Even Ethan Bronner can see through the very poorly disguised diplomatic games of Israeli Prime Minister Netanyahu.

Bronner, whose son is in the IDF, does not have a particularly strong history of objective reporting when it comes to Israel, yet his recent New York Times article reveals the true intentions behind Netanyahu’s recent offer to extend the settlement freeze in exchange for Palestinian recognition of Israel as a Jewish state.  Bronner notes that the offer not only is attempt to push blame for failure on the Palestinians, but – perhaps more disturbing – was part of a trio of diplomatic moves by Israel that further endanger the peace process:

The offer, made in a speech at the opening of the fall session of Parliament, was aimed either at keeping talks with the Palestinians alive and his right-wing coalition partners in check, or at seeking to shift the burden of failure to the Palestinians and escape blame should the talks wither and die.

As part of a flurry of initiatives favored by Israel’s right that began Sunday, Mr. Netanyahu backed a measure that requires non-Jewish immigrants to take a loyalty oath to Israel as a Jewish and democratic state before they can become citizens. On Monday his government supported a bill that would require a national referendum before any territory could be yielded in a peace deal.

Shimon Shiffer reiterates these sentiments in the Israeli daily Yedioth Ahronoth:

Another thing that was implicit in Netanyahu’s speech yesterday in the Knesset was that he is going to do everything to torpedo the negotiations with the Palestinians at their current stage. There is no Palestinian leader who would ever agree to Israel’s demand before being told about the merchandise he is going to receive in return, the borders of the future Palestinian state.
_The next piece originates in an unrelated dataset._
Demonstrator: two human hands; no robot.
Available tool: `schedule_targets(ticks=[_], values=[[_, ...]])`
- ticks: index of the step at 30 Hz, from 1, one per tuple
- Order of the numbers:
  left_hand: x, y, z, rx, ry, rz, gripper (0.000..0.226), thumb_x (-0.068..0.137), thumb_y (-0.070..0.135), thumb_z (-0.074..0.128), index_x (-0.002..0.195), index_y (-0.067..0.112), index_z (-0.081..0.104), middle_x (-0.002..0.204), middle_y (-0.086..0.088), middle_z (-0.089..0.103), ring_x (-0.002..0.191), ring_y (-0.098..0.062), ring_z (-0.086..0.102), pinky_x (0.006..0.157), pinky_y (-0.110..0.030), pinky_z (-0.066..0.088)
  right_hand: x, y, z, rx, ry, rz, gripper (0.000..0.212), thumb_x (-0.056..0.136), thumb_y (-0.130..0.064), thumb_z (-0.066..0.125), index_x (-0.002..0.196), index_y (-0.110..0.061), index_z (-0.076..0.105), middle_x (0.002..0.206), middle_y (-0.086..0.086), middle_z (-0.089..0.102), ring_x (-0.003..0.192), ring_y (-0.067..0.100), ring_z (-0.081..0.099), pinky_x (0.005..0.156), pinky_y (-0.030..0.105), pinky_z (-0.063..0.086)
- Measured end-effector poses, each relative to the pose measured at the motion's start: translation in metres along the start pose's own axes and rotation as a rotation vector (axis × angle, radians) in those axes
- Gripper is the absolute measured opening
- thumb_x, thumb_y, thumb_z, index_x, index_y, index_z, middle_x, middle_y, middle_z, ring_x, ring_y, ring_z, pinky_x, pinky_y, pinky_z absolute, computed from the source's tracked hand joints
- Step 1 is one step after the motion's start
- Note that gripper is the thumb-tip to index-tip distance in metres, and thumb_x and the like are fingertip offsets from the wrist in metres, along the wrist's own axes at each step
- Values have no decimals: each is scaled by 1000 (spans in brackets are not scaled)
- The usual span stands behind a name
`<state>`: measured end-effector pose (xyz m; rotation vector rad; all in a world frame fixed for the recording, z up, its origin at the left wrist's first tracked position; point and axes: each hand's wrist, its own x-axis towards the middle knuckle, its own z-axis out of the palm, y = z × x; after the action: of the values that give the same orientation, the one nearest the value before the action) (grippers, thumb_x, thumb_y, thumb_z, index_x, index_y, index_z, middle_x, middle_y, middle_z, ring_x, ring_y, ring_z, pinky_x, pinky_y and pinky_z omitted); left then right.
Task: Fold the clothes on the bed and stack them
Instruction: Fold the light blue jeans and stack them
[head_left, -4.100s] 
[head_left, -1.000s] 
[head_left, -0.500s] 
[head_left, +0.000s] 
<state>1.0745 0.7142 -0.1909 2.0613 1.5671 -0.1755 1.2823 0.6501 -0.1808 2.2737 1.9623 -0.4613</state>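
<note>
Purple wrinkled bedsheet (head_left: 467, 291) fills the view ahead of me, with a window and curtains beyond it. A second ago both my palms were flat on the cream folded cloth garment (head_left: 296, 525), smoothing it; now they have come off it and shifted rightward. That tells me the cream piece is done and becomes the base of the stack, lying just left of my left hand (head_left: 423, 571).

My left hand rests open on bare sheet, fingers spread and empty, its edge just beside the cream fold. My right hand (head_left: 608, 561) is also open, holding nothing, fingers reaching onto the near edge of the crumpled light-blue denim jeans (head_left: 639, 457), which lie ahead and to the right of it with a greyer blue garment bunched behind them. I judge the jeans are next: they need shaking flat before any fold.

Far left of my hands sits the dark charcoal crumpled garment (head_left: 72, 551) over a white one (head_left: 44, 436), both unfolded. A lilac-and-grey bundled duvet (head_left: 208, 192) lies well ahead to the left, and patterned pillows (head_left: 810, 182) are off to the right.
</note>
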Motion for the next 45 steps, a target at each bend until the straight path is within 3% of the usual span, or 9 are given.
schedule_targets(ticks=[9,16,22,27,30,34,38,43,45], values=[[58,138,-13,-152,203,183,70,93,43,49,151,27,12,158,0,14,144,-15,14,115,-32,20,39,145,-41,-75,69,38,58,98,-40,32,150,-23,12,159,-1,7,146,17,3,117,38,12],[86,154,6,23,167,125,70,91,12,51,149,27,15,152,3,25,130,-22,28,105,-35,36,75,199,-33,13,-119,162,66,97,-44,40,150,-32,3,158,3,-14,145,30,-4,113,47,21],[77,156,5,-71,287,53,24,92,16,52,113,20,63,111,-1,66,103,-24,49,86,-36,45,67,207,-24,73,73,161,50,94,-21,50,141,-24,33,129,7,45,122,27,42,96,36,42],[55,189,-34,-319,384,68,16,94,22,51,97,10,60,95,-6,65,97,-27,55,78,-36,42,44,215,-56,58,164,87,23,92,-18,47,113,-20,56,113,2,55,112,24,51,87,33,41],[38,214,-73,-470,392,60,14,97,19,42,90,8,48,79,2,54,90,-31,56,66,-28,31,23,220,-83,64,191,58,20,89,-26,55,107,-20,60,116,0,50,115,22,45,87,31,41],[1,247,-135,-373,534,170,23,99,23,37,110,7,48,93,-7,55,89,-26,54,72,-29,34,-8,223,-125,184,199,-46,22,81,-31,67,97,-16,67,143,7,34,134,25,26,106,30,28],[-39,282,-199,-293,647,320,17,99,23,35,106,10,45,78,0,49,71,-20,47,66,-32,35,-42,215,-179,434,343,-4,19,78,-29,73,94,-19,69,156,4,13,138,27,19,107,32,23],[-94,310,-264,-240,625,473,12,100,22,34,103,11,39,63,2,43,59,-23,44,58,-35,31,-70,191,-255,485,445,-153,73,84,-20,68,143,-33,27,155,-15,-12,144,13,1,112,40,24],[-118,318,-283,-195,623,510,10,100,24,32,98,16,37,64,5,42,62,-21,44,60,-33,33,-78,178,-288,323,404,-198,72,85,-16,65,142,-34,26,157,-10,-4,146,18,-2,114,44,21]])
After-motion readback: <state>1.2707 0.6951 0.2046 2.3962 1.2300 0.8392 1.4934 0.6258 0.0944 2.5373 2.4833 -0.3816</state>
One can assume that if Abu Mazen knew that Netanyahu was going to negotiate with him about a Palestinian state within the 1967 borders, he would be able to persuade his colleagues to accept some statement or another. The agreements that Israel signed with Egypt and Jordan made no mention of those countries’ obligation to recognize Israel as the nation-state of the Jews. Hence, one can draw the simple conclusion that Netanyahu is searching for any possible trick to push the Palestinians into the position of being rejectionists, which most likely will isolate Israel, place it in a vortex of blame-laying by the international community and will cast it in the world as a racist country.

[tweetmeme] The world can easily see through Netanyahu’s thin cloud of diplomatic fog.  If one thing has been confirmed over the last couple of weeks, it is that Netanyahu is doing everything he can to avoid peace.  Moreover, it is likely that the Israeli Prime Minister’s only goal is to stave off US pressure until after the US November elections when American President Obama will be likely faced with a blindly pro-Israeli majority in Congress.

After Obama invested so much into success on the Palestinian front, Republicans would certainly not mind seeing peace crumble.  Likewise, these same politicians who are aiming at Obama will hardly shed a tear if another opportunity to stop the Occupation is missed.  Said another way, after November, it is highly unlikely that Congress will provide much help in pressuring Netanyahu towards peace.

It is not difficult to see what Netanyahu is doing.  At this point, simply continuing negotiations with Israel is only moving an independent Palestinian state farther from reality while covering Palestinians with blame for the failure of talks.